E foi assim até hoje. Hoje você chegou e encontrou o quarto vazio. As faxineiras provavelmente já limparam o chão e o quarto está pronto para receber novos hóspedes. Provavelmente já te deram a notícia ruim e eu espero que você tenha derrubado algumas lágrimas por causa dela. Sim, meu coração não agüentou, Jorge. O médico disse que isso poderia acontecer. Quando ele me disse que eu tinha poucos dias de vida, resolvi não contar pra ninguém e te escrever essa carta. Dolorosa, longa, difícil, eu sei, mas necessária. Precisava morrer com você sabendo de tudo isso. Não sei o que me espera agora, na outra vida, mas queria fechar os assuntos dessa vida nessa vida. Não tive coragem, então espero que essa carta me ajude com isso. Pedi pra minha mãe te entregar assim que ela te encontrasse depois da minha morte. Sei que ela estará com os olhos vermelhos de tanto chorar.

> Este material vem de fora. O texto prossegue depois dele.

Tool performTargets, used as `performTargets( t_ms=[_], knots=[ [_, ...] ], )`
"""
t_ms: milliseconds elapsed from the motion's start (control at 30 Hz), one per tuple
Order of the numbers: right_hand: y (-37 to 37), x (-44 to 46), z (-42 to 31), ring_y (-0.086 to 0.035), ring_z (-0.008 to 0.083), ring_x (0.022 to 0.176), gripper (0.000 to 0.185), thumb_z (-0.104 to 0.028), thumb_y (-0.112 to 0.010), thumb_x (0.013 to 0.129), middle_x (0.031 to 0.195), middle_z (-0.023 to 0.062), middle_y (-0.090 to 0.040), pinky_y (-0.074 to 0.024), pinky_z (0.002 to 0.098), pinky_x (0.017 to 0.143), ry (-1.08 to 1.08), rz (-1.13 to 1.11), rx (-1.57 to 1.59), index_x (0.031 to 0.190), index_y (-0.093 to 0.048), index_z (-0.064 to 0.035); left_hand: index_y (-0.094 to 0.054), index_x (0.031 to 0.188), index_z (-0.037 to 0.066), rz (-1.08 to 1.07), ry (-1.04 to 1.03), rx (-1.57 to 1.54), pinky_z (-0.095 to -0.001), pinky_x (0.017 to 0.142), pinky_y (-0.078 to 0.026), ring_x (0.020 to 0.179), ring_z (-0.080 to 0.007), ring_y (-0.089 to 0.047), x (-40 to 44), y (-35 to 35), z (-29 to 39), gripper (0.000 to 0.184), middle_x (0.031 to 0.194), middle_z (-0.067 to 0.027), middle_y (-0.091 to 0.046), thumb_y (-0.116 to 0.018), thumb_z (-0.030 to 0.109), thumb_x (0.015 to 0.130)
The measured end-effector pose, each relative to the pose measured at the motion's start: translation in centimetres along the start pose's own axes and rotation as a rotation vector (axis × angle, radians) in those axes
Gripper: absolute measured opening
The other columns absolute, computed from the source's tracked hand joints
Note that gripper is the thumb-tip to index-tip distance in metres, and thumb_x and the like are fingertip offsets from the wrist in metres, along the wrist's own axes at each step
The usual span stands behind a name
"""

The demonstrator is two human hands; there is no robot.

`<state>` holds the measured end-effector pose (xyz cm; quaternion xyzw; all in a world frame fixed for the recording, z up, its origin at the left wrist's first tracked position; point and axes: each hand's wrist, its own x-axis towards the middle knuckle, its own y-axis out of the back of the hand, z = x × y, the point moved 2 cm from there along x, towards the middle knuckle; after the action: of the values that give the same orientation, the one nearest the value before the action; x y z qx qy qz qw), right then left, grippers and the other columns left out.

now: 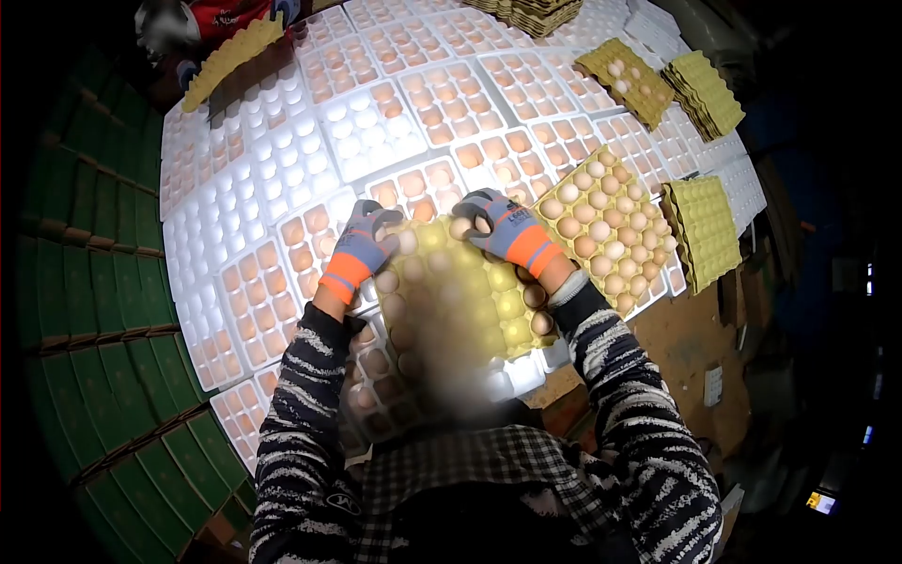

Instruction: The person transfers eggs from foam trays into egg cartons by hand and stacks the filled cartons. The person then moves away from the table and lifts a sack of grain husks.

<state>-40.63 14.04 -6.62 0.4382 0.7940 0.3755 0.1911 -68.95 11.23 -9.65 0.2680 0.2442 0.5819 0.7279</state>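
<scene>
Both hands wear grey and orange gloves. My left hand (368, 241) has its fingers curled at the top left corner of a yellow egg tray (507, 305), by a pale egg (406, 242). My right hand (501, 226) is bent round an egg (460, 227) at the tray's top edge. Eggs fill the tray's left side and part of its right edge, while several cups right of its middle hold none. A blur hides the tray's lower middle. Beyond the hands lie white plastic trays with eggs (427, 188).
Right of my right hand sits a full yellow egg tray (611, 226). Stacks of empty yellow trays (705, 235) stand at the right edge. Green boxes (113, 376) are piled on the left. Another person in red (221, 19) is at the top left, near a tilted yellow tray (235, 61).
</scene>
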Motion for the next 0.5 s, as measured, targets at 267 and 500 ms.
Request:
performTargets(
  t_ms=[267, 500],
  knots=[
    [3.2, -0.6, 2.7, -0.069, 0.0201, 0.104, 0.052, -0.023, -0.077, 0.082, 0.121, 0.0056, -0.067, -0.0559, 0.0326, 0.086, -0.286, 0.02, 0.637, 0.132, -0.063, -0.0137, -0.066, 0.116, 0.008, -0.171, 0.153, 0.169, -0.0388, 0.09, -0.055, 0.104, -0.0255, -0.066, 1.2, 1.4, 2.8, 0.042, 0.11, -0.0076, -0.067, -0.072, 0.029, 0.08],
    [3.2, 2.5, -0.4, -0.065, 0.0308, 0.115, 0.041, -0.028, -0.073, 0.084, 0.132, 0.0137, -0.057, -0.0539, 0.0432, 0.089, -0.222, -0.437, -0.682, 0.124, -0.068, -0.0187, -0.067, 0.131, 0.027, -0.202, 0.153, 0.321, -0.0408, 0.101, -0.052, 0.117, -0.0335, -0.061, -2.0, 3.7, -0.2, 0.056, 0.135, -0.0103, -0.051, -0.078, 0.03, 0.076]
  ],
)
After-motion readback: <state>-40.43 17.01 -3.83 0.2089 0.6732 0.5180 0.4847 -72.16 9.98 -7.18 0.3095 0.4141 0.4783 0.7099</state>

Eu amei muito minha mãe, Jorge, por favor, diga isso à ela. E faça com que ela acredite nisso.
Espero que sua vida seja boa, seu casamento longo, seus filhos amigos, seu trabalho na agência seja cada vez mais importante e que você consiga finalmente comprá-la, como você me disse uma vez que faria.
Se você algum dia me amou, ponha uma foto minha em um porta retrato e me guarde na sua gaveta. Quando sentir saudades – e se isso um dia acontecer – abra a gaveta, pegue a foto e me beije. Me beije, Jorge, como você nunca me beijou de verdade. Tenho a certeza de que vou sentir esses beijos lá do céu. Você não faz idéia de como eu esperei esses beijos, meu amor.
Seque as lágrimas que provavelmente estão correndo pela sua face agora e vá tomar um café de máquina, seu preferido. Não esqueça de se agasalhar no frio e de escovar os dentes, principalmente esse seu dente lascado, que é sexy. Cuide da Ana Clara e dos seus filhotes. Eu não tenho mais raiva, o que tinha que ser, foi. Destino é destino.
Não conseguiria morrer sem que você soubesse de tudo isso. Você foi tudo pra mim por toda a minha vida e vou te amar pra sempre, aqui na Terra como no Céu. Não vou revisar essa carta, ela é o fruto das minhas emoções todas e eu queria que você soubesse de tudo, assim, sem censura. 

                      Te amo, meu amor, te amo!

                                    do seu eterno apaixonado,

                                                            Paulo.